Enfin, les interludes servent de liant entre toutes ces différentes ambiances. Loin d’être anecdotiques, leur présence apporte une grande fluidité à un album où semblent se détacher des inspirations et des intentions assez éloignées. “| HEAD |” et “| SIGHT |” s’approprient des sonorités électro (frôlant parfois le dubstep) et laissent leur place à un narrateur qui accompagne l’écoute de l’album du début à la fin : on le retrouve aussi sur “| CARNAL |”, “EXISTENTIAL DREAD”, “| HEART |” et “| SOUND |” (l’outro). Que raconte cet interlocuteur omniprésent qui parle sur un ton de conférencier ? En réalité, ce personnage récurrent dans les sorties de Nothing More n’est autre qu’Alan Watts, philosophe et écrivain britannique du XXe siècle spécialiste de la spiritualité et des religions, auquel le groupe emprunte régulièrement des extraits de discours pour alimenter les thèmes qu’il aborde : “If you want life, don’t cling to it / Let go” (“| CARNAL |”), “But you will not be afraid of fear / Fear will pass over your mind like a black cloud will be reflected in the mirror” (“| HEAD |”).
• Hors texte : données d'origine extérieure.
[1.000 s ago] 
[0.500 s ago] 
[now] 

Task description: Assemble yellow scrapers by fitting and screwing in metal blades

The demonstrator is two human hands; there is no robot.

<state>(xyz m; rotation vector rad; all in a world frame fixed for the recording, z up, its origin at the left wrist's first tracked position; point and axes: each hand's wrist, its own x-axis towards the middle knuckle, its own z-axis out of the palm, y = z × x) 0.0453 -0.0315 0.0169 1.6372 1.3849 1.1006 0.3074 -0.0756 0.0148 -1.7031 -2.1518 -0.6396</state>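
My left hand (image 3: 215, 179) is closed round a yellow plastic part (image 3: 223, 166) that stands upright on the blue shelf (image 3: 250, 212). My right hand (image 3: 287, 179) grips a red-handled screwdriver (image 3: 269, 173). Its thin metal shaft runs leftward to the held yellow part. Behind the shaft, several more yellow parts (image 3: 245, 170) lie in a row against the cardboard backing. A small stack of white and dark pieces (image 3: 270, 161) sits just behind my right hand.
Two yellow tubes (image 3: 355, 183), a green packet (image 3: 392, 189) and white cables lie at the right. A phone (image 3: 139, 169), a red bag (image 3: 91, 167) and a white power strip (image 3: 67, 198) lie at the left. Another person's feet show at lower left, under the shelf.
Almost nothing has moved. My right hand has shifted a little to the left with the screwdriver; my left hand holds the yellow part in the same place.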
Le message principal semble s’inscrire dans une mentalité “Carpe diem“, consistant à prendre la vie telle qu’elle est et à se laisser porter par son courant. Mais en termes de simplicité, c’est raté avec “| SIGHT |”, qui opère une inversion de la dynamique causes/conséquences en relation avec le temps qui passe (le présent ne serait pas le produit du passé, mais le passé du présent). Et pour terminer en toute sobriété : “This is where the creation begins / And you’re doing it and won’t admit it / Because of course you’re all God in disguise / Jesus found that out and they crucified him for saying so“. Vous avez quatre heures.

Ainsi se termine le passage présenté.